- Born: 1916
- Citizenship: Nigerian
- Education: Queens college Lagos, Southlands College, King's College
- Occupation: Activists
- Spouse: Richard Doherty
- Father: Nathaniel Fehintola
- Family: Nathaniel Fehintola Williams

= Ronke Doherty =

Nigeria woman activists

Queenie Ronke Doherty was a Nigerian women's leader who served as president of the National Council of Women's Societies from 1976 to 1980. She was among the few women appointed into political positions in the 1970s.

She was the wife of Richard Adeeyo Doherty, former Speaker of the Western House of Assembly.

== Life ==
Doherty (nee Williams) was born in 1916 to the family of Nathaniel Fehintola Williams who was of Egba heritage, she was educated at CMS Girls School before attending Queen's College, Lagos in 1930, completing studies in 1934. Though, Doherty grew up in old Lagos, where girls had less opportunities than boys of her age, she was persuaded to go abroad by one of her secondary school teachers to earn a teaching diploma. Upon obtaining a teaching certificate in England following studies at Southlands College and King's College, London, she returned to Lagos and joined the staff of CMS Girls School, Lagos as a teacher. In 1940, she married, Richard Doherty, a lawyer who at the time was working out of Ibadan, she left CMS Girls School and followed her husband to Ibadan where she was until the end of the war. While in Ibadan, she did not take up a permanent position in Ibadan but was highly involved in voluntary organizations including the leprosy relief association and importantly the Red Cross. Between 1945 and 1960, she served on the Government Scholarship Board in Lagos, was secretary of the Western Region Scholarship Board and briefly returned to the teaching profession at another alma mater, Queens College.
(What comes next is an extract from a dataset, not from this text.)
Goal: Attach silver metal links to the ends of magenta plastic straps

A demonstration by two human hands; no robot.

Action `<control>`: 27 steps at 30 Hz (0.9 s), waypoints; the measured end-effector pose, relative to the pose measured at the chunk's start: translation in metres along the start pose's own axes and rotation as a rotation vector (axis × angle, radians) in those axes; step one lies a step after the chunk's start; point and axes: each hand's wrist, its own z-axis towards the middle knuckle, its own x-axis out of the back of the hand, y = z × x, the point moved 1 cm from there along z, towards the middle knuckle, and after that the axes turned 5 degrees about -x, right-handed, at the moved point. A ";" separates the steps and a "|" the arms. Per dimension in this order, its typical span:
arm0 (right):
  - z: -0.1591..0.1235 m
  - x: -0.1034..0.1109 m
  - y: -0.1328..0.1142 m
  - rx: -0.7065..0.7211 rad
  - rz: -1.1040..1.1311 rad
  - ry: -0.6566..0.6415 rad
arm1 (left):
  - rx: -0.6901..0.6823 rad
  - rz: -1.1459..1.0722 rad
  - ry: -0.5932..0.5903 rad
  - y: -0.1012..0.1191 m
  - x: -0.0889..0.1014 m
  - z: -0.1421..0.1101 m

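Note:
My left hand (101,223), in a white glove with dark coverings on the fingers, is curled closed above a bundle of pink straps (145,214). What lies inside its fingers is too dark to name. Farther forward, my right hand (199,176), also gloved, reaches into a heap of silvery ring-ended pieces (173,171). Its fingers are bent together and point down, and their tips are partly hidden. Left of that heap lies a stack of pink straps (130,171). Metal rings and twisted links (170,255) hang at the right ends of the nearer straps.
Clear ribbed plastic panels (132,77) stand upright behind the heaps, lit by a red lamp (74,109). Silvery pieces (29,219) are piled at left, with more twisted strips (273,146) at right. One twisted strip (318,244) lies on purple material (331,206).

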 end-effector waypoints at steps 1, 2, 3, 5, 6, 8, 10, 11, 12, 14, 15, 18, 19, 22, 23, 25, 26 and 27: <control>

Doherty was director of the Ibadan branch of the Nigerian Red Cross and was actively involved in the organization effort in the fight to control a small pox epidemic in Ibadan and providing assistance at Asaba during the Nigerian Civil War. She later became president of the Western State's National Council of Women's Societies.

In 1976, she became president of the National Council of Women's Societies.